2.7. SERT Immunofluorescence and Intensity Analysis
Rats were transcardially perfused with 4% paraformaldehyde prepared in 0.1M phosphate buffer. Upon removal, brains were post-fixed for 1 hour in 4% paraformaldehyde at room temperature, dehydrated in 30% sucrose in 0.1M PB and frozen in 100% methyl butane on dry-ice. Brains were sectioned at 40μm on a sliding microtome and kept in cryoprotectant (25% glycerol, 25% propylene glycol/PBS) at −20°C until staining. Sections were washed in 0.1M PBS 3 times for 5 minutes each before being blocked in 4% normal horse serum with 0.4% Triton X-100 in 0.1M PBS for 1 hour. Sections were then incubated with primary antibody (Anti-serotonin transporter, (Neuromics RA24330; 1:500) and incubated overnight at 4°C. The samples were then washed and incubated in secondary antibody (goat anti-rabbit Alexafluor 546, Invitrogen A-11035 1:200; Invitrogen, Carlsbad, CA) for 4 hours at room temperature. Sections were washed, mounted on slides coated with 0.3% gelatin, and cover slipped with ProLong Gold antifade mounting medium (P36930; Invitrogen, Carlsbad CA). All images were taken on a Leica SP8 confocal microscope under the same conditions and settings. To compare fluorescent intensity, all z-stack images were collapsed into a maximum intensity projection. In ImageJ, the region of interest was outlined to focus on regions of SERT expression. Any regions that showed no staining were not selected for intensity comparison. Mean intensity was then measured from the remaining area. At least 3 images were measured for each animal.
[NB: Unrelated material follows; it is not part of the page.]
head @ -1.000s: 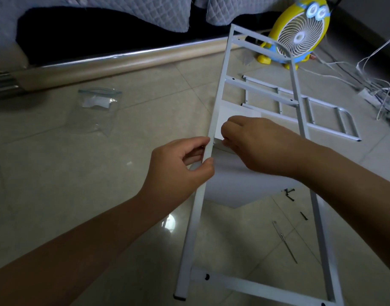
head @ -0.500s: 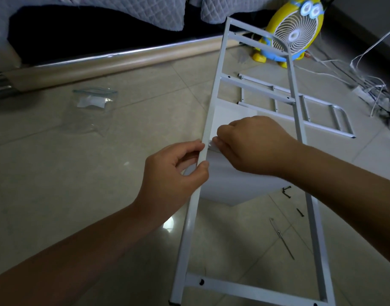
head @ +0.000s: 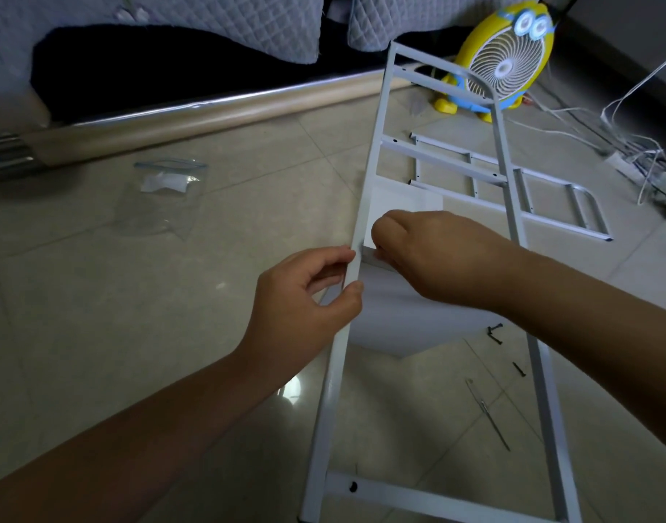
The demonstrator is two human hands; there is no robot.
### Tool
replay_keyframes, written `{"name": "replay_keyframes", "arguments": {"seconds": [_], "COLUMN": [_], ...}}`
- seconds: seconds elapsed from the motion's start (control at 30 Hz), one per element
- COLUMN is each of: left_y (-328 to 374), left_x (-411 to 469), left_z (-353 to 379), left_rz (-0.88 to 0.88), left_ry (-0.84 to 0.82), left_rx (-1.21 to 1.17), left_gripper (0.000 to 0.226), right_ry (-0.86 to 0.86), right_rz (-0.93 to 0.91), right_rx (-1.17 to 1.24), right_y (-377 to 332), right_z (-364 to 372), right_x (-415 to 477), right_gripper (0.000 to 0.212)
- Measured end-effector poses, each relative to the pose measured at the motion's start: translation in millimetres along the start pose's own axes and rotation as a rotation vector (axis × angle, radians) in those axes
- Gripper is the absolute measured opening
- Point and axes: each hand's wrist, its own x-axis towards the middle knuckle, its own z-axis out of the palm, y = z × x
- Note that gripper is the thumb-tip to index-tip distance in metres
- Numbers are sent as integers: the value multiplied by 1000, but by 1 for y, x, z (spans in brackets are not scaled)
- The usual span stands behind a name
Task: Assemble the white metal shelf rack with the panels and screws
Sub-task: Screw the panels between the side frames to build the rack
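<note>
A white metal side frame stands tilted up from the tiled floor, running from bottom centre to the top. My left hand grips its left upright between thumb and fingers. My right hand has its fingers curled at the inner side of that upright, where the edge of a white shelf panel meets it; what the fingertips pinch is hidden. A second white frame lies flat on the floor behind. Black screws lie to the right of the panel.
A thin metal tool lies on the floor at lower right. A clear plastic bag lies at the left. A yellow fan stands at the back, with white cables to its right. A sofa base runs along the back.
The frame and both hands stay together at the same joint. My right hand's fingers have shifted slightly at the upright. The camera view has drifted a little.
</note>
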Motion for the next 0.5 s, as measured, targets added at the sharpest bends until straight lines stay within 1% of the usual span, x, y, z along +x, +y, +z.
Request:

2.8. Statistical analysis:
Statistical analysis was performed using a one-way ANOVA followed by a Tukey post hoc test. P ≤ 0.05 was set as set as the criterion for statistical significance. Basal and post escitalopram SERT reuptake (t1/2) was analyzed using a two-way ANOVA followed by a Tukey post hoc test.
3. Results
3.1. High fat diet elicits obesity in some but not all rats: DR versus DIO
To elicit an obesity phenotype, adult male Sprague Dawley rats were randomly assigned to a control diet group or a high fat diet (HFD) group. Rats were provided ad lib access to a 45 kcal% fat diet or the corresponding control diet. Previous seminal observations by Levin and coworkers illustrated that approximately 50% of rats provided a HFD will develop an obesity phenotype (i.e. diet-induced obesity; DIO), while the remaining rats will not (i.e. diet resistant; DR) (Levin et al., 1997). Rats segregated into DIO and DR groups after several weeks on the HFD; several metabolic and endocrine measures can be performed to differentiate between DIO and DR rats. In this regard, Figure 1 illustrates that increases in body weight are observed in DIO rats (n=6) compared to DR rats (n=7) and rats provided control chow (n=7) for the duration of the 16-week study (Figure 1A; [F(2,18)=22.44; p=0.0001]). An endocrine measure that many investigators use to distinguish between control, DR and DIO rats is plasma leptin, as leptin resistance is a hallmark feature of obesity. DIO rats exhibited the expected increases in plasma leptin levels compared to DR rats and control rats (Figure 1B; [F(2,18) = 8.754; p=0.002). Interestingly, rats provided a HFD did not exhibit changes in plasma triglycerides (Figure 1C; [F(2,18)=2.626; p=0.1). There are a variety of behavioral changes that have been described in DIO rats, ranging from changes in food intake, cognition, and most relevant to our study, anhedonia. In agreement with previous studies in obese rats (Grillo et al., 2011) and mice fed a HFD (Yamada et al., 2011), DIO rats exhibited significant decreases in one-hour [F(2,18)=22.56; p=0.0001], three-hour [F(2,18)=32.26; p=0.0001] and 12-hour sucrose consumption [F(2,18)=11.40; p=0.0007] (i.e. anhedonia) compared to DR rats and control chow rats (Figure 1). Interestingly, DR rats also exhibited anhedonia relative to control rats at the three-hour time point. Collectively, these results confirmed the ability of the HFD to induce an obesity phenotype and anhedonia in some (DIO) but not all (DR) rats provided access to a HFD.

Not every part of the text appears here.